The listing below should be reproduced precisely, except for its images.
------ Source material
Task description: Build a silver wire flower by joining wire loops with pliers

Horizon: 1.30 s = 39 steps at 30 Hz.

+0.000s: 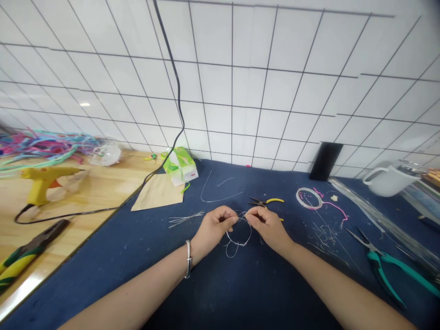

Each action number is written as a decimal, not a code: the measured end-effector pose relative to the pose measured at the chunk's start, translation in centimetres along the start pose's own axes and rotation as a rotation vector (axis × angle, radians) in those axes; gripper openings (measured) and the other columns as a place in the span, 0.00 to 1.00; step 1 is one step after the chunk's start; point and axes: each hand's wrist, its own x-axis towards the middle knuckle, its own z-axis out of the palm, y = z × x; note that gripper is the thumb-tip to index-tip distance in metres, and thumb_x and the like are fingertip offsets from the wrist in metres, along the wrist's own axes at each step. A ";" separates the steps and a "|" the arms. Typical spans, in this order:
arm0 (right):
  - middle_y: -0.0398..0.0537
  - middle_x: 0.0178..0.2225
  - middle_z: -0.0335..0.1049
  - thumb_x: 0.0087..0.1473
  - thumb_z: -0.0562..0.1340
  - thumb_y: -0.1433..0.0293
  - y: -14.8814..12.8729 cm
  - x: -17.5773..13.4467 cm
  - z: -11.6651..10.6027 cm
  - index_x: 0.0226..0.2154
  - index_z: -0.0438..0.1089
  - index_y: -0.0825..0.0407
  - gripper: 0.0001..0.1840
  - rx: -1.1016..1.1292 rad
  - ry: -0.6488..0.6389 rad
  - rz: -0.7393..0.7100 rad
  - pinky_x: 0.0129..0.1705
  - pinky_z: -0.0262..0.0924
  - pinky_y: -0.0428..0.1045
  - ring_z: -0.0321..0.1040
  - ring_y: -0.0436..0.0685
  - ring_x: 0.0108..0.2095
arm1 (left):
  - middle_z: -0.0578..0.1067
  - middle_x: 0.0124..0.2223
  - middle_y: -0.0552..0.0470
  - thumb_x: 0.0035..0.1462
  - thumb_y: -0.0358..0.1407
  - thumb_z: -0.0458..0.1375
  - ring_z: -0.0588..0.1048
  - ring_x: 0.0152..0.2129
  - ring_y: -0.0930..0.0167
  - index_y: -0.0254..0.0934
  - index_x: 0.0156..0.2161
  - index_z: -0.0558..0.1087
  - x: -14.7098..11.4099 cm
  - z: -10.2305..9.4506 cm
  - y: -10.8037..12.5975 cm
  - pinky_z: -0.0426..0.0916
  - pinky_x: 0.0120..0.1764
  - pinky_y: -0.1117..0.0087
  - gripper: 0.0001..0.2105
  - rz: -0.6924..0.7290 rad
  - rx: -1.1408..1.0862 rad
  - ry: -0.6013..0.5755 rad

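Observation:
Between my hands is a thin silvery wire [237,243] bent into a ring, with a smaller loop hanging below it. My left hand [216,227] pinches the wire at the ring's upper left, thumb against forefinger. On the upper right, my right hand [270,227] pinches it too, fingertips close to the left ones. Just behind the right hand lie small yellow-handled pliers [266,200], partly covered by it. A bundle of short straight wires [185,220] rests left of my left hand, and a long curved wire [220,200] lies beyond.
Teal-handled pliers [381,256] and wire clippings [325,236] are at the right, near a white ring dish [309,198] and a mug [390,178]. Leftward are a yellow glue gun [43,181], green-yellow pliers [30,252], a tissue pack [180,165] and a black cord [175,73].

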 end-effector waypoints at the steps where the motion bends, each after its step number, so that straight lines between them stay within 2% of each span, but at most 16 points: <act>1: 0.42 0.27 0.65 0.54 0.55 0.65 -0.1 -0.1 0.1 0.31 0.67 0.52 0.09 -0.006 0.005 -0.007 0.32 0.55 0.45 0.60 0.49 0.29 | 0.68 0.23 0.57 0.50 0.36 0.57 0.67 0.20 0.76 0.34 0.29 0.69 0.0 0.1 0.1 0.61 0.26 0.75 0.05 -0.004 0.015 -0.012; 5: 0.41 0.25 0.64 0.55 0.54 0.66 -0.3 -0.3 0.3 0.28 0.67 0.52 0.10 -0.037 0.077 -0.017 0.32 0.54 0.45 0.59 0.49 0.28 | 0.67 0.22 0.57 0.50 0.34 0.57 0.67 0.19 0.77 0.34 0.28 0.67 -0.3 0.5 0.3 0.60 0.24 0.76 0.05 -0.014 0.075 -0.022; 10: 0.40 0.23 0.63 0.54 0.55 0.66 -0.6 -0.5 0.4 0.26 0.67 0.52 0.10 -0.037 0.163 0.038 0.30 0.54 0.44 0.59 0.49 0.26 | 0.69 0.21 0.56 0.51 0.34 0.56 0.67 0.19 0.76 0.35 0.27 0.67 -0.5 0.7 0.0 0.60 0.24 0.75 0.05 0.058 0.189 0.005; 16: 0.40 0.22 0.63 0.53 0.56 0.66 -0.7 -0.5 0.4 0.25 0.67 0.53 0.10 -0.007 0.205 0.072 0.29 0.54 0.44 0.58 0.48 0.25 | 0.70 0.22 0.57 0.51 0.34 0.57 0.68 0.19 0.76 0.36 0.29 0.66 -0.9 0.8 0.1 0.60 0.24 0.76 0.04 0.113 0.229 0.028; 20: 0.40 0.22 0.62 0.52 0.56 0.66 -0.5 -0.5 0.3 0.25 0.67 0.53 0.10 0.037 0.204 0.064 0.29 0.53 0.44 0.57 0.48 0.25 | 0.70 0.21 0.57 0.54 0.38 0.54 0.67 0.18 0.76 0.36 0.31 0.67 -1.0 0.6 0.3 0.58 0.23 0.76 0.07 0.083 0.212 0.035; 23: 0.40 0.23 0.62 0.52 0.57 0.65 -0.4 -0.4 0.3 0.25 0.68 0.53 0.10 0.038 0.201 0.053 0.28 0.53 0.44 0.57 0.48 0.25 | 0.72 0.23 0.55 0.57 0.40 0.51 0.68 0.21 0.75 0.36 0.33 0.68 -1.0 0.4 0.5 0.60 0.26 0.75 0.09 0.097 0.204 0.037; 28: 0.40 0.22 0.61 0.52 0.57 0.65 -0.3 -0.4 0.2 0.25 0.68 0.52 0.10 0.048 0.174 0.073 0.27 0.53 0.44 0.56 0.48 0.24 | 0.71 0.25 0.55 0.57 0.41 0.51 0.68 0.23 0.75 0.36 0.33 0.69 -0.8 0.2 0.2 0.62 0.29 0.74 0.11 0.100 0.191 0.039; 33: 0.38 0.19 0.59 0.53 0.56 0.64 -0.3 -0.5 0.4 0.26 0.67 0.52 0.10 0.133 0.133 0.102 0.24 0.53 0.43 0.56 0.47 0.20 | 0.71 0.25 0.55 0.55 0.39 0.53 0.69 0.23 0.75 0.36 0.32 0.69 -0.6 0.3 -0.1 0.61 0.27 0.75 0.08 0.092 0.187 0.002; 37: 0.38 0.20 0.59 0.53 0.56 0.64 0.1 -0.4 0.6 0.27 0.67 0.52 0.10 0.192 0.098 0.078 0.24 0.54 0.44 0.57 0.47 0.20 | 0.71 0.26 0.55 0.53 0.35 0.56 0.71 0.22 0.75 0.36 0.39 0.68 -0.5 0.5 -0.1 0.63 0.27 0.74 0.08 0.065 0.116 -0.017; 39: 0.38 0.20 0.59 0.53 0.56 0.64 0.3 -0.4 0.7 0.27 0.67 0.52 0.10 0.198 0.089 0.069 0.24 0.54 0.44 0.57 0.47 0.20 | 0.72 0.27 0.55 0.52 0.35 0.56 0.72 0.22 0.75 0.36 0.39 0.68 -0.5 0.6 -0.2 0.64 0.27 0.74 0.09 0.068 0.101 -0.030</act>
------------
* _Reply_:
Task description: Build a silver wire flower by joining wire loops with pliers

Horizon: 1.30 s = 39 steps at 30 Hz.

+0.000s: 

Each action number is written as a decimal, not a code: the measured end-effector pose relative to the pose measured at the chunk's start, translation in centimetres along the start pose's own axes and rotation as a rotation vector (axis × angle, radians) in those axes; gripper openings (measured) and the other columns as a place in the span, 0.00 to 1.00; step 1 is one step after the chunk's start; point and axes: each hand's wrist, its own x-axis towards the middle knuckle, its own z-axis out of the palm, y = z × x; note that gripper is the thumb-tip to index-tip distance in metres, and thumb_x and the like are fingertip offsets from the wrist in metres, along the wrist's own axes at each step. A ";" separates the steps and a "|" the arms. Typical spans, in this order:
arm0 (right):
  - middle_y: -0.0398..0.0537
  - middle_x: 0.0178..0.2225
  - middle_z: -0.0335..0.1049
  - thumb_x: 0.0087..0.1473
  - thumb_z: -0.0562..0.1340
  - thumb_y: -0.1433..0.0293
  - y: -14.8814..12.8729 cm
  - x: -17.5773..13.4467 cm
  - z: -11.6651..10.6027 cm
  - index_x: 0.0226..0.2154
  - index_z: -0.0438..0.1089
  - index_y: -0.0825..0.0407
  - gripper: 0.0001..0.1840
  - rx: -1.1016..1.1292 rad
  - ry: -0.6488..0.6389 rad
  - rz: -0.7393..0.7100 rad
  - pinky_x: 0.0129..0.1705
  - pinky_z: -0.0262..0.0924
  - pinky_y: -0.0428..0.1045
  - ring_z: -0.0321..0.1040
  - ring_y: -0.0436..0.0685
  - ring_x: 0.0108..0.2095
arm1 (left):
  - middle_z: -0.0578..0.1067
  - middle_x: 0.0124..0.2223
  - middle_y: -0.0552..0.0470
  - thumb_x: 0.0035..0.1462
  - thumb_y: -0.0358..0.1407
  - thumb_z: -0.0458..0.1375
  - ring_z: -0.0588..0.1048
  - ring_x: 0.0152..0.2129
  - ring_y: -0.0930..0.0167
  - index_y: -0.0254..0.0934
  - index_x: 0.0156..0.2161
  - index_z: -0.0558..0.1087
  - x: -14.7098..11.4099 cm
  - z: -10.2305..9.4506 cm
  - y: -10.8037..12.5975 cm
  - pinky_z: -0.0426..0.0916
  - pinky_x: 0.0120..0.1764
  - pinky_y: -0.1117..0.0087
  - gripper: 0.0001..0.2105
  - rz: -0.6924..0.7290 rad
  - rx: -1.1408..1.0862 rad
  - ry: -0.6013..0.5755 rad

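Observation:
Between my hands is a thin silvery wire [237,243] bent into a ring, with a smaller loop hanging below it. My left hand [216,227] pinches the wire at the ring's upper left, thumb against forefinger. On the upper right, my right hand [270,227] pinches it too, fingertips close to the left ones. Just behind the right hand lie small yellow-handled pliers [266,200], partly covered by it. A bundle of short straight wires [185,220] rests left of my left hand, and a long curved wire [220,200] lies beyond.
Teal-handled pliers [381,256] and wire clippings [325,236] are at the right, near a white ring dish [309,198] and a mug [390,178]. Leftward are a yellow glue gun [43,181], green-yellow pliers [30,252], a tissue pack [180,165] and a black cord [175,73].
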
 end-effector waypoints at the steps where the motion bends, each after its step number, so that straight lines between them stay within 2% of each span, but at most 16 points: <act>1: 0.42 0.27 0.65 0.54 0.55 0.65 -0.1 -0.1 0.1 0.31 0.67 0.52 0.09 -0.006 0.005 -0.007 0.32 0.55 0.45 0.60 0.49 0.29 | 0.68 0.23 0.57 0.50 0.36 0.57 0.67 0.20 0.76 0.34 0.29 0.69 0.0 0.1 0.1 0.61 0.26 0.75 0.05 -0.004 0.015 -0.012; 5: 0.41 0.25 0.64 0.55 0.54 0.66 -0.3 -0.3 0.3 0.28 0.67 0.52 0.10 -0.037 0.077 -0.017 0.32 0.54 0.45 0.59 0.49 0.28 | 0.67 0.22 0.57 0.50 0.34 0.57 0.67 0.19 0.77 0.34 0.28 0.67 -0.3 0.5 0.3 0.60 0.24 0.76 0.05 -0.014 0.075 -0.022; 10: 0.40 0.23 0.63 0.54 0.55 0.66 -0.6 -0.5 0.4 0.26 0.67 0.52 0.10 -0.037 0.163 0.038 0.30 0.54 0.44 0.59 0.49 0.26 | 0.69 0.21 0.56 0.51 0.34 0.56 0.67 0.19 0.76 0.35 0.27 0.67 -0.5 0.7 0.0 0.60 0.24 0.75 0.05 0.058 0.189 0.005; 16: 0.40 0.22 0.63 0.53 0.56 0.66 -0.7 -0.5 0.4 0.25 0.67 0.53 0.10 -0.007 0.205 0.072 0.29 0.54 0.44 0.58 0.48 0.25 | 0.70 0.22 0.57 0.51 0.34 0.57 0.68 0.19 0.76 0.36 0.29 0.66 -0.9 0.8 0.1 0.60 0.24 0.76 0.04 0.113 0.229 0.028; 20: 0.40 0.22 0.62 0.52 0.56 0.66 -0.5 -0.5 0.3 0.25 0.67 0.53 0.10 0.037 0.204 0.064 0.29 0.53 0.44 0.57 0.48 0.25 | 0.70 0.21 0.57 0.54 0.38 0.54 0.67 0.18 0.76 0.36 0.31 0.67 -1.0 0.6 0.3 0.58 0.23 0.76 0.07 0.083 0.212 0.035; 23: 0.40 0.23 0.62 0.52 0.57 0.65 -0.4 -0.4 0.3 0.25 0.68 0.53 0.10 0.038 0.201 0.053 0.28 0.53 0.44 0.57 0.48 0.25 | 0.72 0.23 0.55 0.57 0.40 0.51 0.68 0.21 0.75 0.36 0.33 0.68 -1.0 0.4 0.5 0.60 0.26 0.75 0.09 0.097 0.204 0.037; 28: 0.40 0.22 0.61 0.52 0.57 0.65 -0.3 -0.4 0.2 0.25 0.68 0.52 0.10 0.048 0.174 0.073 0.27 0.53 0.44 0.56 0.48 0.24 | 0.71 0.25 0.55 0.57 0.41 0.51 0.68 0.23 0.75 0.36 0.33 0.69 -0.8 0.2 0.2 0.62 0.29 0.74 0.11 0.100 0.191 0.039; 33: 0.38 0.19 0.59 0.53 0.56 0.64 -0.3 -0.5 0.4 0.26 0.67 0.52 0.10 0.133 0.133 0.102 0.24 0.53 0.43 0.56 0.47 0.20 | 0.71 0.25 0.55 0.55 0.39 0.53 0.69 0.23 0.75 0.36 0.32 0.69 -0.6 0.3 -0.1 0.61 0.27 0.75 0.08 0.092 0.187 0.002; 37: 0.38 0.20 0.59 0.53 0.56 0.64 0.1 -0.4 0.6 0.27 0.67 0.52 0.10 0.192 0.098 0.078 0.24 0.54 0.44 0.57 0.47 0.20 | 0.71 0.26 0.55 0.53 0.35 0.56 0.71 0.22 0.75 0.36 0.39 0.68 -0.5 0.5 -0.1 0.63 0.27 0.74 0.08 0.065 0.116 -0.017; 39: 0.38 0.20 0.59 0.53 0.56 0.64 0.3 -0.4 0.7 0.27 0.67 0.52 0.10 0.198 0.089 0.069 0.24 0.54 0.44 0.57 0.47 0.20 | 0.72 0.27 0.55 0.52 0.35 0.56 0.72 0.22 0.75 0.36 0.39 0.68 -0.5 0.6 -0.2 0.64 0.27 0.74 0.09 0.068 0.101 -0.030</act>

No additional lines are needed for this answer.